▶ [WORK TO COMPLETE]
Within the data below, find the string "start" and return each line where it occurs.

▶ [RECORDED DATA]

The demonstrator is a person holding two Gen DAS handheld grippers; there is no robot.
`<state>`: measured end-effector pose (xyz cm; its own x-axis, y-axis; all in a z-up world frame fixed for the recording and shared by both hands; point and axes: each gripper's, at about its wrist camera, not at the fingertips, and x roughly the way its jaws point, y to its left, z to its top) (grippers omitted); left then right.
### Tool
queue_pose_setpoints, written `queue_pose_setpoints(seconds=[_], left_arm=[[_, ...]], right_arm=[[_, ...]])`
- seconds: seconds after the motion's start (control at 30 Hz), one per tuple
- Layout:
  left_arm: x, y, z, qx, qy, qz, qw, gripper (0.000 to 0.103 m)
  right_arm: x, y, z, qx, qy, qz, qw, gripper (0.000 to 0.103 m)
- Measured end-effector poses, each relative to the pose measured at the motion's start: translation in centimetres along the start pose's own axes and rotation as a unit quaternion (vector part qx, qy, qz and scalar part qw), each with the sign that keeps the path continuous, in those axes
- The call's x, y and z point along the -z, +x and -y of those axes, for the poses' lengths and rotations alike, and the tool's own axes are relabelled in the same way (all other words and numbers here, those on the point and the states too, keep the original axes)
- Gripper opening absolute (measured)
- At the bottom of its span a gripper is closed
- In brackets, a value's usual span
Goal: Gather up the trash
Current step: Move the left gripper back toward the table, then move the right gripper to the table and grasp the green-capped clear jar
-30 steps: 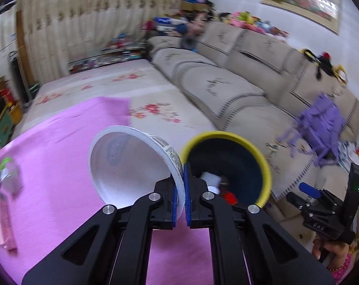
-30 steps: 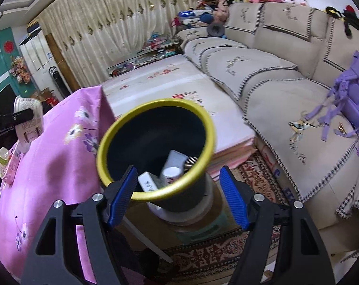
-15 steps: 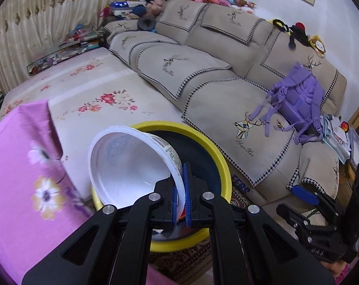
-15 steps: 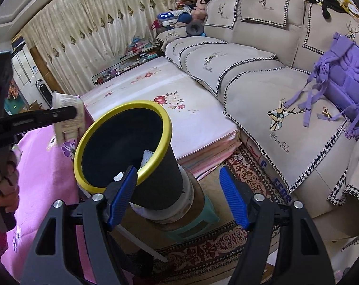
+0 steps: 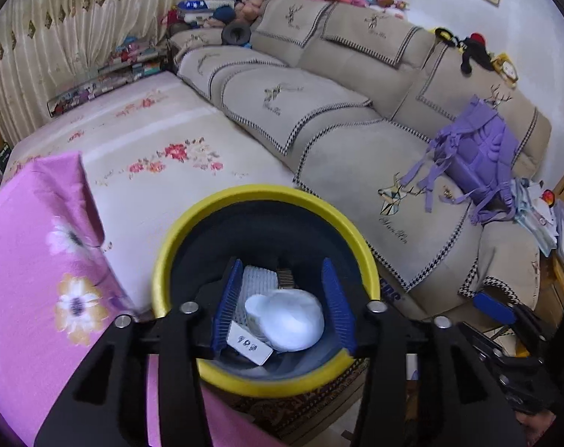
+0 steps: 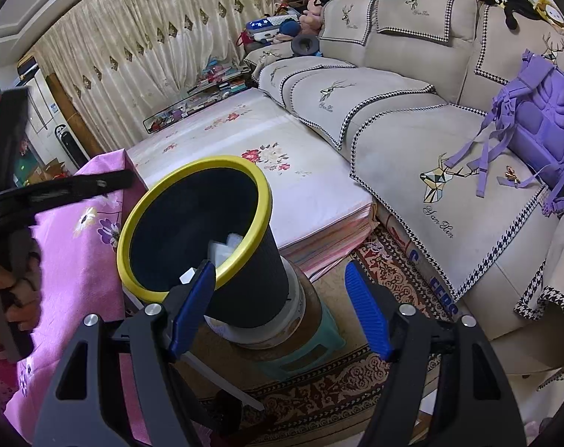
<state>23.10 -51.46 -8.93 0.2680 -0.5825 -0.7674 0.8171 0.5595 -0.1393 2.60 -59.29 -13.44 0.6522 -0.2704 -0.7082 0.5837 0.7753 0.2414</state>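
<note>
A dark trash bin with a yellow rim (image 5: pixel 244 193) stands on a small stool beside the table. My left gripper (image 5: pixel 283 300) is open and empty right above its mouth. The white plastic cup (image 5: pixel 285 318) lies inside the bin on other trash, including a white mesh wrap (image 5: pixel 257 279) and a small card (image 5: pixel 250 346). In the right wrist view the bin (image 6: pixel 244 290) sits left of centre, with white scraps (image 6: pixel 222 251) showing inside. My right gripper (image 6: pixel 278 305) is open and empty, to the bin's right and above the carpet. The left gripper's arm (image 6: pixel 58 190) reaches in from the left.
A pink flowered tablecloth (image 5: pixel 28 260) covers the table at left. A low platform with a floral sheet (image 5: pixel 162 156) lies behind the bin. A beige sofa (image 5: pixel 337 119) holds a purple backpack (image 5: pixel 475 156). A patterned rug (image 6: pixel 356 372) covers the floor.
My left gripper has opened and let go of the white cup, which now lies inside the bin. The right gripper has drawn back slightly, still open.
</note>
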Motion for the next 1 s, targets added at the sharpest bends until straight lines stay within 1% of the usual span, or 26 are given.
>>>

▶ [RESPONSE BOX]
- seconds: seconds after the motion's start (control at 30 Hz), one per tuple
- Measured end-effector poses, each relative to the pose measured at the motion's start: translation in centimetres along the start pose's own axes and rotation as a unit quaternion (vector part qx, qy, qz and scalar part qw), each with the sign that keeps the path continuous, in those axes

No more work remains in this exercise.